The Reading Room

René Descartes Dreams the “Philosopher’s Dream”—And Launches Modern Philosophy

In winter 1619, the man who became the “founder of modern philosophy,” the first great philosophical challenge to centuries of Christianized Aristotelian Scholasticism, found himself caught by winter in the little town of Ulm, near Munich. René Descartes (1596–1650) had been returning to the Catholic army of the Duke of Bavaria, recently crowned emperor of the Holy Roman Empire.
There, in a little cottage with a wood-burning stove, on the night of November 10, Descartes had three dreams that he took as defining his mission in life. All reports are that the dreams are not an apocryphal incident fashioned or elaborated by historians. Descartes really dreamed and described his dreams at some length.
Descartes already had become familiar with the history of philosophy and contemporary philosophers and had achieved success in mathematics and natural science. In fact, what he dreamed could be called the timeless “philosopher’s dream.” He envisioned, as had philosophers since Plato, that he must reform all knowledge, know the true nature of existence, man’s place in it, and, above all, how one could be certain of this knowledge. (One of Descartes’s goals, even then, was to root his work in physics and other natural sciences in a true ontology (philosophy of the nature of being).
More remarkable than the dreams, by common agreement of historians and philosophers, was that Descartes went on to develop this new philosophy and change the thinking of every educated European—and educated persons within the orbit of European thought. His philosophy, during the seventeenth century, became the reigning alternative to the Christian Scholasticism that dominated universities across Europe—so much so that arriving students were given a handbook of Christianized Aristotelian dogmas and told that their thinking and reading must not depart from these. That was true, for example, when Adam Smith and John Locke—among many others—arrived at the University of Oxford. 
Born in 1596 in La Haye, France, in the Loire Valley, with a mostly absent lawyer father, Descartes lost his mother before he was one-and-a-half, and so lived with his grandmother and later with his great uncle, a lawyer in the service of the king of Châtellerault. Whether out of vanity or impishness, or both, Descartes later introduced himself as Lord of Perron, after a small farm he had inherited in Poitou; and, referring to the region of his birth, he said he was “a man who was born in the gardens of Touraine.” (Later, La Haye changed its name to “Descartes.”)

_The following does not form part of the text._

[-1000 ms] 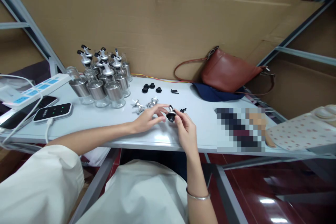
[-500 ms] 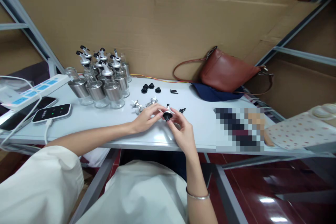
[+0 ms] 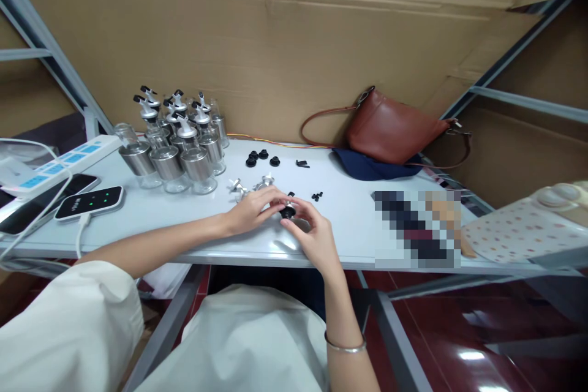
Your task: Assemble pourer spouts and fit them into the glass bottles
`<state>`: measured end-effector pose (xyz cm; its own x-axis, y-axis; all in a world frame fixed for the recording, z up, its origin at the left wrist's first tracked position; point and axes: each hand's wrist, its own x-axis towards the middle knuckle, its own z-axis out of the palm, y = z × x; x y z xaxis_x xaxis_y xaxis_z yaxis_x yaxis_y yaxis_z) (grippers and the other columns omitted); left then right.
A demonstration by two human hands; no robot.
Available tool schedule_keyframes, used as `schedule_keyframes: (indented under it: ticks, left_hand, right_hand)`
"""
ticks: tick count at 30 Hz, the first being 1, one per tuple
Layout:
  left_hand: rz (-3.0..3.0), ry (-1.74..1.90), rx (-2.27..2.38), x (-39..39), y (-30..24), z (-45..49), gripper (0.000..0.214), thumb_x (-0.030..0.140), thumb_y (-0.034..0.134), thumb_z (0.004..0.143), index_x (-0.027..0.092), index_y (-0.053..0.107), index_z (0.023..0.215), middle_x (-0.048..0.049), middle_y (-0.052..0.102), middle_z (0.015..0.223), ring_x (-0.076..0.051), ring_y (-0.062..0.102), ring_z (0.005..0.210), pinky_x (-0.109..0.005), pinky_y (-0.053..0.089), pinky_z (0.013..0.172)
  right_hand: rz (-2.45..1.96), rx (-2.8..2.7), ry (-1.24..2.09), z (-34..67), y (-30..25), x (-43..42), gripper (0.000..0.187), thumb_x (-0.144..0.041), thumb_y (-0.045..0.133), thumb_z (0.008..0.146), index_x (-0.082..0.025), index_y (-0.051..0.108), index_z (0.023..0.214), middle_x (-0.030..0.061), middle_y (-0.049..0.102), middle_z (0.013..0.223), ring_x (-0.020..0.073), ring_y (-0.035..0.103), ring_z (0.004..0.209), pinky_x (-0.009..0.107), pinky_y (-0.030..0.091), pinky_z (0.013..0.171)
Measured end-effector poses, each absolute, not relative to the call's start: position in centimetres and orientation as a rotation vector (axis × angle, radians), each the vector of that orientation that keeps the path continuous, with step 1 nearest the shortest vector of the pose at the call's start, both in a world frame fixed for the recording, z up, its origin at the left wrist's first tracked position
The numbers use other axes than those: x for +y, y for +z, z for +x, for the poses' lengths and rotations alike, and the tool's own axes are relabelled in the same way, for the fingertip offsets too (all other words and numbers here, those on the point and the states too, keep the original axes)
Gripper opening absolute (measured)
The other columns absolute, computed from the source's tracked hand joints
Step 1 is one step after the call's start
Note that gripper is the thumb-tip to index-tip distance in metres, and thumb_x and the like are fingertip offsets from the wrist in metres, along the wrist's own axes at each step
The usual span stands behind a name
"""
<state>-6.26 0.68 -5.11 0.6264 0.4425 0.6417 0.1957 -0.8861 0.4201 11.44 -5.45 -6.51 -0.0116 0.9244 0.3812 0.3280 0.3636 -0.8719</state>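
Note:
Between my hands, just above the near part of the table, is a pourer spout (image 3: 288, 212) with a black stopper and a silvery upper part. My left hand (image 3: 252, 209) pinches it from the left. The fingers of my right hand (image 3: 315, 226) close round it from the other side, covering part of it. Beyond my left hand lie silvery spout pieces (image 3: 265, 181). Farther back sit several black rubber stoppers (image 3: 274, 161) and some thin black caps (image 3: 302, 163). A few tiny black parts (image 3: 316, 196) lie right of my fingers.
Several glass and steel bottles (image 3: 168, 166), many with spouts, stand at the back left. A power strip (image 3: 68, 162), a phone (image 3: 50, 202) and a white-cabled device (image 3: 90, 203) lie left. A brown bag (image 3: 390, 128) rests on a navy cap (image 3: 367, 166); cardboard (image 3: 275, 67) walls the back.
The spout has tipped, its upright silvery stem now mostly hidden by my fingers. Both hands stay around it, the right fingers reaching further over its top. The view has shifted slightly.

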Motion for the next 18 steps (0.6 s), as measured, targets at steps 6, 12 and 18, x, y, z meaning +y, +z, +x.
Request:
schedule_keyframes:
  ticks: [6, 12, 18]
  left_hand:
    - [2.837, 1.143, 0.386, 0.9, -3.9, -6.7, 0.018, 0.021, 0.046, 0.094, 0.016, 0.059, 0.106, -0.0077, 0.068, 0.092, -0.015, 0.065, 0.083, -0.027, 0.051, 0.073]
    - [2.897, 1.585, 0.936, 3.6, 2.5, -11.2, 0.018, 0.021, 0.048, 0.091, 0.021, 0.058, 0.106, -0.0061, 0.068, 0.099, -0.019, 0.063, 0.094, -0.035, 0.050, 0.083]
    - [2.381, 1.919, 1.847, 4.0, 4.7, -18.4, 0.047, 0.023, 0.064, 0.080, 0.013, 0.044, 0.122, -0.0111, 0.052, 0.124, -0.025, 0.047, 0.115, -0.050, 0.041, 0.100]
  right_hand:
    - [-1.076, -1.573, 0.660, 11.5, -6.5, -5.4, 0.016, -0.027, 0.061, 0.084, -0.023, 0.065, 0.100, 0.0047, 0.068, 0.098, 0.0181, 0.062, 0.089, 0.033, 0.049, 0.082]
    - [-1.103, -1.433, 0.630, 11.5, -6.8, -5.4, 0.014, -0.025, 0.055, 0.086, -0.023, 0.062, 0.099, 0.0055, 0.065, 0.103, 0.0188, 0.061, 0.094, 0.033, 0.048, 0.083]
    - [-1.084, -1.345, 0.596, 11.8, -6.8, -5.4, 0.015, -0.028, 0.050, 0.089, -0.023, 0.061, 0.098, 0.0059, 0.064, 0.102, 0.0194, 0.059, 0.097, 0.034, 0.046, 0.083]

Descartes’s 1596 birthdate positions him at the starting line of the seventeenth-century Age of Science and a century before the onset of the eighteenth-century Age of Enlightenment. The only notable “Enlightenment” figure who predates him is the Englishman Francis Bacon (1561–1626), who strove, in the name of empiricism, to disentangle science from religion. 
Beginning at age eight (old for those days because his early life was disrupted by fragile health), Descartes entered the Jesuit College (in France a “middle school”) Henri IV at La Flèche, boarding and studying for seven or eight years. Of course, by rule, the Jesuit philosophy curriculum followed Aristotle, divided into the standard topics of logic, morals, physics, and metaphysics. But the Jesuits included mathematics in the last three years of study and it must have taken hold. Descartes became one of the great mathematicians of his time. To take a single example, he discovered the fundamental principles that make analytical geometry possible. (What we now call “Cartesian coordinates” are named in his honor.) Fortunately, study of Aristotle was supplemented by investigation of the ancient atomists, Plato, the Stoics, and the skeptics—as well as the literature of Cicero. All of it shaped Descartes’s later work—as did landmark events known at La Flèche such as Galileo’s discovery in 1610 of the moons of Jupiter. Thus, Scholastic Aristotelianism did not dominate philosophy to the exclusion of other (though not fundamentally different) views.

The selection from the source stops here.